The X-Mansion or Xavier Institute is the common name for a mansion and research institute appearing in American comic books published by Marvel Comics. The mansion is depicted as the private estate of Charles Francis Xavier, a character in X-Men comics. It serves as the base of operations and training site of the X-Men. It is also the location of an accredited private school for mutant children, teenagers, and sometimes older aged mutants, the Xavier Institute for Higher Learning, formerly the Xavier School for Gifted Youngsters. The X-Mansion is also the worldwide headquarters of the X-Corporation.

The X-Mansion's address is 1407 Graymalkin Lane, Salem Center, located in Westchester County, New York. The school's motto is "mutatis mutandis". In a 2011 edition of the comic, Wolverine re-opens the school, at the same address, under the name of the Jean Grey School for Higher Learning. After the Terrigen Cloud becomes toxic enough to mutants that they die from M-Pox, Storm has the mansion (renamed X-Haven) moved to Limbo to keep mutants safe from the Terrigen while a cure is sought. After Medusa destroys the Terrigen Cloud so the mutants could survive, Kitty Pryde moves the mansion from Limbo to Central Park, New York, and renames it the Xavier Institute for Mutant Education and Outreach.

History
The X-Mansion is the inherited property of Charles Xavier (Professor X) and has been in the Xavier family for ten generations including two known mutants in the lineage, both becoming detached from the family. Little else is known about them or their mutations.
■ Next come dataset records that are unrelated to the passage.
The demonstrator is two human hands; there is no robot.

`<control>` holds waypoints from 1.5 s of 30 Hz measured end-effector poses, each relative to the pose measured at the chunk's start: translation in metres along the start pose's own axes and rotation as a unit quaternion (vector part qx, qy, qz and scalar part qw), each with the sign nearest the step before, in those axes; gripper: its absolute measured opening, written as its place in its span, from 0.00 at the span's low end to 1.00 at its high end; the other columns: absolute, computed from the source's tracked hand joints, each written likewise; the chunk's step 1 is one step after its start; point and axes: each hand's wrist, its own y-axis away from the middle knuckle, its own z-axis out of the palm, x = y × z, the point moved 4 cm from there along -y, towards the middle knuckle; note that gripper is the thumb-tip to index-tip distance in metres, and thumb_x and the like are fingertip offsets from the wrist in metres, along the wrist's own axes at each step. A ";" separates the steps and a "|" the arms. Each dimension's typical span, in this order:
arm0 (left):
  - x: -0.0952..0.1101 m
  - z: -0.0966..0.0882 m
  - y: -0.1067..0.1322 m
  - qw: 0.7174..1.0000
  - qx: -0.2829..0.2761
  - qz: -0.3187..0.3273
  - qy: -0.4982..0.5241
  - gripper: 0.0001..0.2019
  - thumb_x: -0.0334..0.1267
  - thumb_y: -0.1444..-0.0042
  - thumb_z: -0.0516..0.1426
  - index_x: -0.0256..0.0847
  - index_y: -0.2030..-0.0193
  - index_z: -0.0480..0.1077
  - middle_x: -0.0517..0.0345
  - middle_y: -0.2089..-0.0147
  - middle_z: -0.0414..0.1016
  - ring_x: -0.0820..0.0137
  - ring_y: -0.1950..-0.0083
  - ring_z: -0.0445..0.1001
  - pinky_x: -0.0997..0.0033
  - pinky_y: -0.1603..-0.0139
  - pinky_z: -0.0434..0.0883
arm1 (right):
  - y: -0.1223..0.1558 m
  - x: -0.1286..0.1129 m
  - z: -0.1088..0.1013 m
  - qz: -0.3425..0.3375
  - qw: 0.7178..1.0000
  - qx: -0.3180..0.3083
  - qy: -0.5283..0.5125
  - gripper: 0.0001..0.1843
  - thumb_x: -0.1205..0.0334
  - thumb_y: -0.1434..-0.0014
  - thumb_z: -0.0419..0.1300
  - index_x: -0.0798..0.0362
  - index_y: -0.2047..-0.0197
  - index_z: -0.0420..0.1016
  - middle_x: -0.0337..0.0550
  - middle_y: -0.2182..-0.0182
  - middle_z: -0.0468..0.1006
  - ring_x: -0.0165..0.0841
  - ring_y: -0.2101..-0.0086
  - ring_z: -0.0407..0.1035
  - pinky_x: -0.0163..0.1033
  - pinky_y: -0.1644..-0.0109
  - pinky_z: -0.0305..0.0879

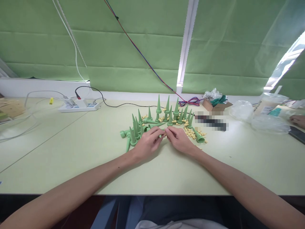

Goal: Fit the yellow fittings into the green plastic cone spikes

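My left hand and my right hand meet at the middle of the pale green table, fingers curled. The left hand's fingers wrap a green cone spike lying between the hands. The right hand pinches a small yellow piece against that spike's end. Behind the hands stand several upright green cone spikes, with more lying on their sides to the left and one lying at the right. Small yellow pieces are scattered among them.
A white power strip with cables lies at the back left. A small cardboard box, clear plastic bags and a drink cup sit at the back right. Another person's hand rests at the far right by a dark phone.
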 end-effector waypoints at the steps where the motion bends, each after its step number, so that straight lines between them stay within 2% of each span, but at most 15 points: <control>1: 0.000 0.000 0.000 1.000 -0.001 0.000 -0.002 0.07 0.27 0.35 0.52 0.40 0.55 0.69 0.53 0.61 0.73 0.71 0.64 0.71 0.74 0.68 0.71 | 0.000 0.000 0.000 0.001 1.000 0.000 -0.001 0.20 0.56 0.29 0.47 0.50 0.74 0.55 0.35 0.79 0.62 0.30 0.76 0.56 0.36 0.69 0.52; 21: 0.003 0.001 0.003 0.999 -0.008 0.016 -0.034 0.07 0.28 0.34 0.51 0.40 0.55 0.68 0.52 0.61 0.72 0.71 0.65 0.72 0.74 0.67 0.71 | 0.000 0.003 0.001 0.002 1.000 0.007 -0.004 0.20 0.56 0.29 0.48 0.51 0.74 0.57 0.35 0.79 0.63 0.29 0.77 0.57 0.36 0.70 0.52; 29: 0.002 0.000 0.003 1.000 0.002 -0.001 -0.024 0.08 0.28 0.34 0.50 0.41 0.54 0.69 0.52 0.61 0.73 0.70 0.63 0.73 0.73 0.66 0.72 | 0.000 -0.001 0.001 0.007 1.000 0.004 -0.008 0.21 0.54 0.29 0.46 0.50 0.74 0.57 0.35 0.79 0.63 0.30 0.77 0.57 0.37 0.69 0.52; 39: 0.002 -0.002 0.000 1.000 0.020 -0.013 -0.006 0.08 0.27 0.34 0.51 0.40 0.56 0.70 0.53 0.62 0.73 0.72 0.66 0.71 0.74 0.70 0.71 | 0.001 -0.003 0.002 0.001 0.999 -0.018 -0.037 0.20 0.55 0.28 0.45 0.50 0.73 0.56 0.35 0.79 0.65 0.30 0.77 0.58 0.37 0.69 0.54; 45: -0.002 0.000 -0.001 1.000 0.013 -0.020 -0.010 0.05 0.29 0.34 0.53 0.40 0.59 0.70 0.54 0.63 0.74 0.72 0.66 0.71 0.74 0.70 0.71 | 0.001 0.003 0.003 0.010 1.000 -0.009 -0.011 0.19 0.56 0.28 0.45 0.50 0.73 0.56 0.35 0.78 0.65 0.31 0.76 0.59 0.37 0.68 0.53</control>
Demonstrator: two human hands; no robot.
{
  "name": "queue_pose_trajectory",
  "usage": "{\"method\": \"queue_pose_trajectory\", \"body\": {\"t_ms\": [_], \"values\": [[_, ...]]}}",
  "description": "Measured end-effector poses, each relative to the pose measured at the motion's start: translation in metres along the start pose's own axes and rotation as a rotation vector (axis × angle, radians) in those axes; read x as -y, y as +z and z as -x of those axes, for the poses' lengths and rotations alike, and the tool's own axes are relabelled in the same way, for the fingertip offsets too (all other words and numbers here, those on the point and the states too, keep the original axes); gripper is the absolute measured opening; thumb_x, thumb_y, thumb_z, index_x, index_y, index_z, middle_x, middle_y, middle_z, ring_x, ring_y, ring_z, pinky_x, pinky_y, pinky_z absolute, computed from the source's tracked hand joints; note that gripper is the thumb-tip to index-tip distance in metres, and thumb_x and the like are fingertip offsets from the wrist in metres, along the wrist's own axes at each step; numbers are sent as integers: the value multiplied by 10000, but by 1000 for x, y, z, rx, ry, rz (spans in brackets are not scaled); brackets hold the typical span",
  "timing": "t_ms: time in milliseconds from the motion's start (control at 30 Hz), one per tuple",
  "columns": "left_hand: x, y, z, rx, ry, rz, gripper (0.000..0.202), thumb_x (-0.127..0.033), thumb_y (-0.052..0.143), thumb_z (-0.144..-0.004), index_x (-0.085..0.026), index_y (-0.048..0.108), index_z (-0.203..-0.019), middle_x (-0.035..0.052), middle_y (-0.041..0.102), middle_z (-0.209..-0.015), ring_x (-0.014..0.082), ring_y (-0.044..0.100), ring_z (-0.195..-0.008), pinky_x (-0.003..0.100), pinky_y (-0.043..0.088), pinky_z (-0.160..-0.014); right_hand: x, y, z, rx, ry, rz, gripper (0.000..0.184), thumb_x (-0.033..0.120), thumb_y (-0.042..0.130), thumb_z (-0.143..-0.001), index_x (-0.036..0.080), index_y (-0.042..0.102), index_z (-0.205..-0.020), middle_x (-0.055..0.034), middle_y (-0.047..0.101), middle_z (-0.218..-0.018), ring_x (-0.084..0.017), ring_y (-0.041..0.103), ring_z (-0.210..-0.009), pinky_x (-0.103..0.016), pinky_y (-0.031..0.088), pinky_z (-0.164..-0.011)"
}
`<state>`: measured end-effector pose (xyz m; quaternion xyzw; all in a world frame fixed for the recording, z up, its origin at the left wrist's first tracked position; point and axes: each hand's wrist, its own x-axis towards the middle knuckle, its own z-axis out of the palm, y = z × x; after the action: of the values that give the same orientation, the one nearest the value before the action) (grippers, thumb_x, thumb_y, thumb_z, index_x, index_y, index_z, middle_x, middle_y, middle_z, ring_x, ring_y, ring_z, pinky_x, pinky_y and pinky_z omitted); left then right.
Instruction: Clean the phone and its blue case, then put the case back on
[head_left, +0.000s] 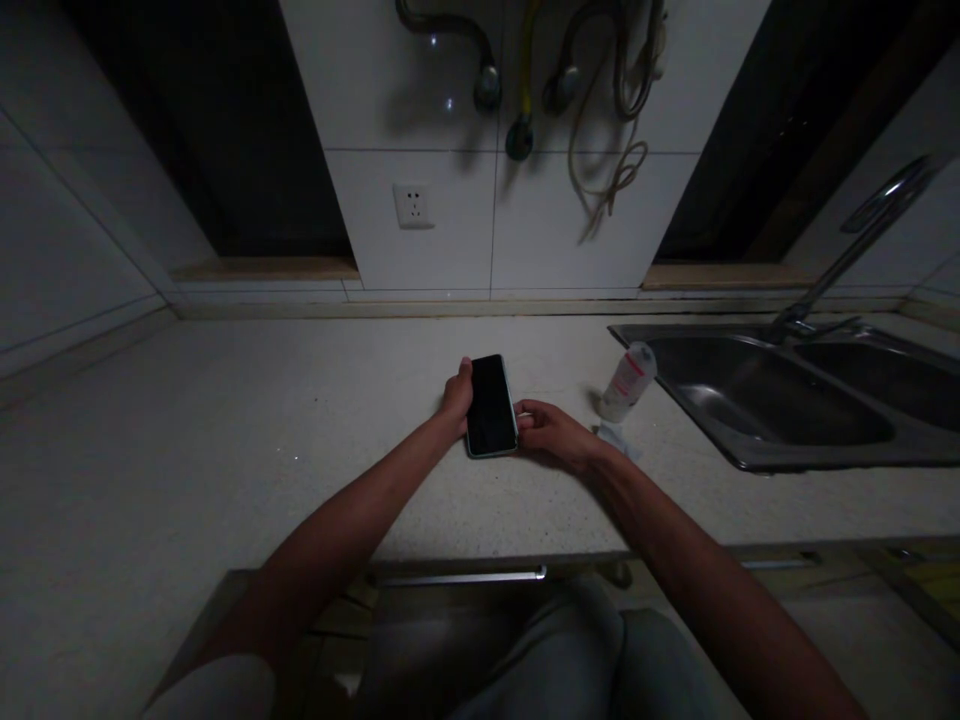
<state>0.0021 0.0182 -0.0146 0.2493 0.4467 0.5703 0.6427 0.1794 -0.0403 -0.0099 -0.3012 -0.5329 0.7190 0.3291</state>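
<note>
A dark-screened phone (491, 406) with a pale green edge lies flat on the light speckled counter (225, 440). My left hand (457, 392) grips its left side, fingers curled round the edge. From the other side, my right hand (553, 432) pinches the phone's lower right edge with its fingertips. Both forearms reach in from the bottom of the view.
A small clear bottle with a red label (627, 381) stands just right of my right hand, with a white scrap (616, 437) at its foot. A steel double sink (787, 400) and tap (855, 245) fill the right. Wall socket (413, 205) and hanging hoses (525, 90) are behind.
</note>
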Motion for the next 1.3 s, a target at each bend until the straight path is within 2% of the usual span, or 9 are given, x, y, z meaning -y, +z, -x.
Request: {"method": "queue_pose_trajectory", "body": {"t_ms": [233,433,600,667,800,967,1133,1233,1300], "values": [[-4,-3,4,32,-113,52,528,-683,599,-819,-158,647,-837,42,619,-607,177,598,-536,316,527,-595,6,0,3,-64,57,-42,412,121,824,-580,150,659,-956,-36,739,-887,-142,690,-749,-325,566,-786],[-3,-3,7,-12,-93,52,546,-691,602,-810,-151,664,-870,56,651,-648,184,618,-560,323,531,-618,6,0,3,-104,65,-49,392,112,844,-567,156,658,-909,-32,712,-876,-150,687,-745,-344,587,-754],[-6,5,15,-84,-46,-6,491,-622,519,-900,-161,638,-779,50,645,-631,171,593,-520,308,505,-571,5,-1,1,-112,32,-8,375,130,852,-570,154,621,-865,-1,678,-824,-133,669,-684,-334,594,-688],[-8,8,18,-88,-78,-14,492,-605,487,-923,-164,629,-756,47,637,-618,169,585,-508,310,502,-561,5,-1,1,-124,27,-11,397,127,856,-559,157,613,-872,2,671,-842,-131,668,-676,-327,595,-670],[-14,7,20,69,-240,53,559,-650,438,-918,-153,637,-760,63,637,-613,182,589,-508,329,513,-565,4,0,1,-111,16,-23,446,117,860,-548,173,581,-891,18,649,-867,-124,665,-649,-335,595,-646],[-17,2,22,354,-358,206,643,-665,390,-920,-100,681,-1020,156,728,-903,250,696,-745,408,554,-732,3,1,1,-114,-15,-16,417,116,842,-562,174,560,-864,23,645,-852,-120,662,-677,-340,591,-694],[-17,-1,28,485,-436,319,741,-716,349,-901,-91,634,-1178,206,713,-1063,317,696,-971,495,519,-878,3,1,1,-63,-36,-4,398,87,828,-550,168,559,-833,34,627,-757,-101,614,-639,-274,566,-620],[-16,-3,28,567,-431,345,745,-714,328,-908,-101,621,-1214,196,718,-1033,321,699,-950,514,507,-891,1,-1,0,-53,-53,6,428,43,820,-498,173,548,-802,53,607,-714,-85,581,-603,-236,535,-570],[-15,-4,26,574,-420,349,730,-701,324,-917,-99,628,-1197,180,723,-975,305,705,-892,493,519,-863,1,-1,0,-57,-40,20,419,49,815,-499,174,552,-800,56,605,-707,-82,578,-593,-231,526,-561]]}}
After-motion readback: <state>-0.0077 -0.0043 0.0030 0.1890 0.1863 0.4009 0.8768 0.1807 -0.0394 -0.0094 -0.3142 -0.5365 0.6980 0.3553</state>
As Xavier's School for Gifted Youngsters, the X-Mansion was the training site of the first two generations of teenage X-Men:

 The X-Men: 1st Class – Cyclops, Iceman, Angel, Beast, Jean Grey (Marvel Girl), Havok, Lorna Dane (Polaris) and then later Mimic will join the team as well.
 The original New Mutants – Cannonball, Wolfsbane, Mirage, Karma, Sunspot, Cypher, Magma, Magik, and Warlock along with Shadowcat, a contemporary member of the original New Mutants who was their classmate but was a member of the adult X-Men team instead.
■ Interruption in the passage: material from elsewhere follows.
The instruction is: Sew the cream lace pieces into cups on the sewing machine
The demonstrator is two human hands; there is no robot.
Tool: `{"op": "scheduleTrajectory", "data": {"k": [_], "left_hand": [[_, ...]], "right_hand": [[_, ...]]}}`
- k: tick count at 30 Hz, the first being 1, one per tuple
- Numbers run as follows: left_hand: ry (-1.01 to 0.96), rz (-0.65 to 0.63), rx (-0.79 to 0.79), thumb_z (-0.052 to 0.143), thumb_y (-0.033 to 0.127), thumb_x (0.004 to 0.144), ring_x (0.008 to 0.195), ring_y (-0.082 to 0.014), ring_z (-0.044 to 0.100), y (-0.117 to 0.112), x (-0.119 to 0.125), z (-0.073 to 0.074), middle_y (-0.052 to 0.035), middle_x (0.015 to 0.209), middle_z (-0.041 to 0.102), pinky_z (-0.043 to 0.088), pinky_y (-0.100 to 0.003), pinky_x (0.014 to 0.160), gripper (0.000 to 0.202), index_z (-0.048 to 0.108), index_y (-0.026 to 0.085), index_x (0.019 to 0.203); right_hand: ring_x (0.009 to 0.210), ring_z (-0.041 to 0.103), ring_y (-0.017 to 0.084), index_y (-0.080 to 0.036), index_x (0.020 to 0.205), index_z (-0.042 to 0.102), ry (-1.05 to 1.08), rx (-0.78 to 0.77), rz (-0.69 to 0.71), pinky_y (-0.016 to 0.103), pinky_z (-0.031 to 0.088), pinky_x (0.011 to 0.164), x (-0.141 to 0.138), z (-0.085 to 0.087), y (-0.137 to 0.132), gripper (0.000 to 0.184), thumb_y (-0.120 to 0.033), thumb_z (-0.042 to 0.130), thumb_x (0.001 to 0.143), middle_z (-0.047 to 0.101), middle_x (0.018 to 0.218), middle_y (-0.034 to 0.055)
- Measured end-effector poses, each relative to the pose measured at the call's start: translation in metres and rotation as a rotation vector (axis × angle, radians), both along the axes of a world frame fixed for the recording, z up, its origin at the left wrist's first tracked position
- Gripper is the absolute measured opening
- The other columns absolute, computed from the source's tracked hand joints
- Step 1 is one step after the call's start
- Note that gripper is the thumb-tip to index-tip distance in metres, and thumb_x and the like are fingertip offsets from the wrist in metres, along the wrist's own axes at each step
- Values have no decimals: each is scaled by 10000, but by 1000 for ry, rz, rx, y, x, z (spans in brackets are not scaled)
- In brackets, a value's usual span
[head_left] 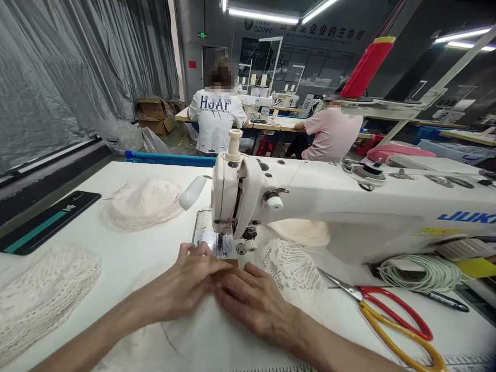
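My left hand (186, 284) and my right hand (253, 302) rest side by side on pale fabric (182, 336) on the table, just in front of the presser foot (221, 247) of a white sewing machine (349, 206). The fingers of both lie pressed flat on the cloth, their tips meeting at a small tan piece (231, 262) near the needle. A white lace piece (294, 271) lies just right of my right hand, under the machine's arm.
Red-and-yellow scissors (391, 312) and a coil of pale cord (420, 271) lie at the right. Lace piles sit at the left (42, 294) and far left (141, 204), beside a dark panel (46, 222). Two people sit at tables behind.
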State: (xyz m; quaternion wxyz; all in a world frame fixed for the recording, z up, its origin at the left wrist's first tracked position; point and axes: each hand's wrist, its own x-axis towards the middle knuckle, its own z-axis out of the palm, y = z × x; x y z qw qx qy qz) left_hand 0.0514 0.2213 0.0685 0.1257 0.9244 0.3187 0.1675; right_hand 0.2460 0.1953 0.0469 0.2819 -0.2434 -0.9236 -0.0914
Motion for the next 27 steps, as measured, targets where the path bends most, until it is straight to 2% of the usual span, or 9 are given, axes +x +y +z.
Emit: {"op": "scheduleTrajectory", "data": {"k": [4, 6, 10, 12, 14, 17, 20, 24, 27], "left_hand": [[-9, 127, -60, 490, 175, 894, 788, -173, 512, 9, -11, -13, 21, 776, 582, 420, -282, 718, 176, 604, 267, 992], [-21, 160, -78, 458, 190, 917, 770, -172, 510, 11, -18, -14, 16, 769, 571, 416, -304, 734, 164, 613, 240, 917], [-38, 184, -102, 397, 172, 936, 781, -176, 517, 14, -20, -14, -2, 827, 575, 429, -314, 732, 212, 591, 230, 998], [-48, 161, -121, 409, 191, 934, 849, -190, 510, 12, -17, -13, -19, 920, 574, 439, -316, 739, 216, 566, 252, 1069], [-66, 81, -116, 418, 189, 928, 969, -207, 483, 10, -13, -13, -40, 1071, 552, 433, -343, 793, 238, 550, 274, 1107], [-89, -1, -108, 447, 168, 910, 1064, -217, 440, 7, -11, -11, -36, 1161, 528, 406, -373, 855, 175, 593, 257, 948], [-81, 50, -188, 495, 235, 899, 984, -204, 475, 10, -16, -7, -18, 1018, 581, 400, -371, 863, 149, 563, 221, 768], [4, 221, -397, 468, 393, 897, 923, -229, 488, 18, -24, -3, -9, 849, 593, 431, -364, 791, 208, 578, 233, 821], [30, 317, -433, 448, 407, 891, 932, -261, 491, 20, -24, -4, -17, 826, 610, 425, -364, 748, 223, 583, 236, 846]], "right_hand": [[613, 450, 124, -124, 783, 613, -23, -27, -22, 288, 358, 605, 3, -3, 2, 299, -65, 360, 930, 562, 720, 24], [600, 434, 124, -128, 786, 613, -32, -50, -23, 287, 335, 596, 4, -5, 4, 312, -68, 346, 935, 556, 713, 23], [597, 433, 128, -126, 793, 613, -23, -62, -23, 290, 320, 589, 3, -6, 6, 325, -68, 327, 938, 553, 699, 26], [632, 466, 133, -120, 814, 616, 6, -51, -3, 292, 328, 595, 3, -4, 6, 306, -76, 339, 938, 576, 721, 35], [693, 505, 145, -116, 866, 621, 46, -34, 27, 296, 337, 606, 3, -1, 6, 249, -88, 383, 932, 608, 763, 44], [685, 509, 145, -127, 928, 624, 63, -13, 46, 297, 324, 587, 5, 2, 4, 200, -101, 425, 926, 631, 769, 36], [634, 478, 134, -137, 899, 626, 33, -16, 24, 295, 302, 570, 8, 2, 6, 228, -101, 404, 937, 624, 738, 26], [650, 475, 132, -136, 857, 621, -5, -37, 5, 289, 303, 588, 9, -4, 10, 240, -92, 399, 937, 601, 720, 19], [652, 471, 132, -133, 827, 619, -31, -49, 7, 291, 293, 593, 7, -9, 12, 238, -91, 409, 932, 586, 715, 16]]}}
In X-Men vol. 2 #38 (Nov. 1994), the X-Mansion was renamed from Xavier's School for Gifted Youngsters to the Xavier Institute for Higher Learning, as most of the X-Men were adults rather than teenagers by this time. Xavier's School for Gifted Youngsters was relocated to the Massachusetts Academy in Western Massachusetts (a Marvel created town or region called Snow Valley somewhere in The Berkshires), which served as the training site of the third generation of teenage X-Men beginning in Generation X #1 (Nov. 1994).

 Generation X – Skin, Synch, M, Husk, Jubilee, Chamber, Blink, Mondo, Gaia, and Penance

The Massachusetts Academy closes permanently in Generation X #75 (June 2001). Shortly thereafter, the school for young mutants is reopened at the X-Mansion, but the name remains "The Xavier Institute for Higher Learning" despite the younger student body. The fourth generation of mutant teenagers, featured in Grant Morrison's New X-Men (2001–2004) and in New Mutants (2003–2004; relaunched as New X-Men: Academy X, July 2004–Feb. 2008), study at the mansion until it is destroyed during the 2007–2008 story "Messiah Complex" and the X-Men subsequently disband and close the institute.
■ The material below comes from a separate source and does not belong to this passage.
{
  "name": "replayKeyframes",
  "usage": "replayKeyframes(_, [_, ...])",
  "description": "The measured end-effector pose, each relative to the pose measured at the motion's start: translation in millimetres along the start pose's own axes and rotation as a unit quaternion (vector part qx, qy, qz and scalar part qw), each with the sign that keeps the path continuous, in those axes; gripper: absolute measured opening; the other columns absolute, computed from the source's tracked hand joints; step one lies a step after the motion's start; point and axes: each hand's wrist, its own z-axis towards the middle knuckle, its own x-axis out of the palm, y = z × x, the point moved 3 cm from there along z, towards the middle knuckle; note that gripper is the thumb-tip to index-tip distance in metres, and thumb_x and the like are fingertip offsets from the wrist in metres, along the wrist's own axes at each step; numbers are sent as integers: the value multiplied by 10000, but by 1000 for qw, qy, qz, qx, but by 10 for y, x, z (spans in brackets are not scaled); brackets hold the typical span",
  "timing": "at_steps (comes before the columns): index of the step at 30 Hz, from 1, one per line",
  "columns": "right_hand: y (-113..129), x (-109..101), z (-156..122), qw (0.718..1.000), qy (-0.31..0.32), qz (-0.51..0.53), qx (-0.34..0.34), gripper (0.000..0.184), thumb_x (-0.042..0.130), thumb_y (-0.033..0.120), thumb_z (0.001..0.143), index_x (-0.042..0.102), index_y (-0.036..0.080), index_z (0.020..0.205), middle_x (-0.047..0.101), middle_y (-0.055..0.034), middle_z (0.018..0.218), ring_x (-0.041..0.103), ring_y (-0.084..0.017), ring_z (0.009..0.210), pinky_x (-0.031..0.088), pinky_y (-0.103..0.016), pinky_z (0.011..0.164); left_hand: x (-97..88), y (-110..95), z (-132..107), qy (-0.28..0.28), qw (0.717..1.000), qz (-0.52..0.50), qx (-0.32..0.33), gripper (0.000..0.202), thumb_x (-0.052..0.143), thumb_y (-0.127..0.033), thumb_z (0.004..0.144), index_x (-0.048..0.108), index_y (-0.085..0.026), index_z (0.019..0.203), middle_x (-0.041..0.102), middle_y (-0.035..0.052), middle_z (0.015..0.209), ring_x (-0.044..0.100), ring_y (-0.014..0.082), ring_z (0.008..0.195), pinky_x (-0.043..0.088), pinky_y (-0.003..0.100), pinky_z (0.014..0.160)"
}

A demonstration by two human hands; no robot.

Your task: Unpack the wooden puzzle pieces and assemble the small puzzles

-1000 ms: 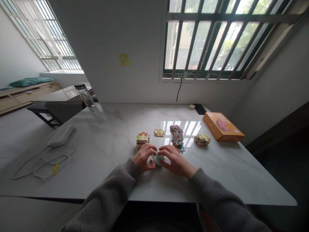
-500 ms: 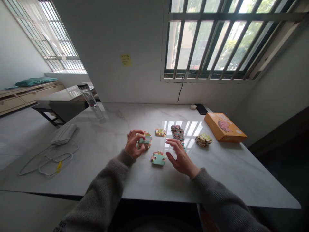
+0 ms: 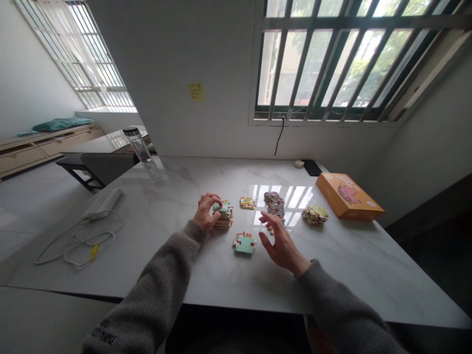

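Observation:
My left hand (image 3: 205, 211) reaches to the left stack of puzzle pieces (image 3: 223, 216) and pinches the green top piece (image 3: 221, 207) between thumb and fingers. My right hand (image 3: 279, 239) hovers open, fingers spread, just right of a small joined puzzle cluster (image 3: 244, 242) lying flat on the marble table (image 3: 177, 231). A tall stack of pieces (image 3: 275, 205) stands right behind my right hand. A single piece (image 3: 248, 202) lies between the two stacks, and a low pile (image 3: 315, 215) sits further right.
An orange puzzle box (image 3: 348, 196) lies at the right. A clear water bottle (image 3: 141, 153) stands at the back left. A white power adapter with coiled cable (image 3: 96, 216) lies at the left. A dark phone (image 3: 312, 167) rests near the wall.
Both hands left the joined cluster. My left hand moved up-left onto the left stack and took its top piece. My right hand lifted off and opened.

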Motion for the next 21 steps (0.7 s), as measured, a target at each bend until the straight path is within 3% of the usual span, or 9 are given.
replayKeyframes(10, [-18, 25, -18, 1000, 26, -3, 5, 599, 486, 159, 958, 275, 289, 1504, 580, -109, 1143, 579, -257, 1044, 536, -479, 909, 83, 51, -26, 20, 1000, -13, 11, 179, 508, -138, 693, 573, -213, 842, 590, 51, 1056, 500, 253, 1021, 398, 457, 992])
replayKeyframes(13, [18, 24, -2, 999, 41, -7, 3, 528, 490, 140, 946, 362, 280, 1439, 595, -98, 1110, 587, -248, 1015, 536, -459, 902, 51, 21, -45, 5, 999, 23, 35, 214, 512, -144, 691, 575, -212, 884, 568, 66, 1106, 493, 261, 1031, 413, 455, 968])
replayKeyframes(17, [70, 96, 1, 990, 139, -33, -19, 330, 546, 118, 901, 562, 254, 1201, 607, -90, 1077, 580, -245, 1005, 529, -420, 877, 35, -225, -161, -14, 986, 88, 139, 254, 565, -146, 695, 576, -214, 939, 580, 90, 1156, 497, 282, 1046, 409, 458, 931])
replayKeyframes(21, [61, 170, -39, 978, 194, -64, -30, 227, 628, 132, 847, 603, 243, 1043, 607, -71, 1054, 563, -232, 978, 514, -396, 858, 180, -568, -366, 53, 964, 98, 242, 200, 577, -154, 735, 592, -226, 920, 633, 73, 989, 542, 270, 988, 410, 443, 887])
Though protected by high-tech defenses, the X-Mansion has often been breached by the supervillains and evil mutants faced by the X-Men. Indeed, the X-Mansion has been destroyed and rebuilt several times. It was demolished in a battle with the Sidri in The Uncanny X-Men #154 (Feb. 1982) and atomized by Mister Sinister in The Uncanny X-Men #243 (April 1989). It was rebuilt by a future Franklin Richards in moments but reverted to its destroyed state after the time-traveler became confused.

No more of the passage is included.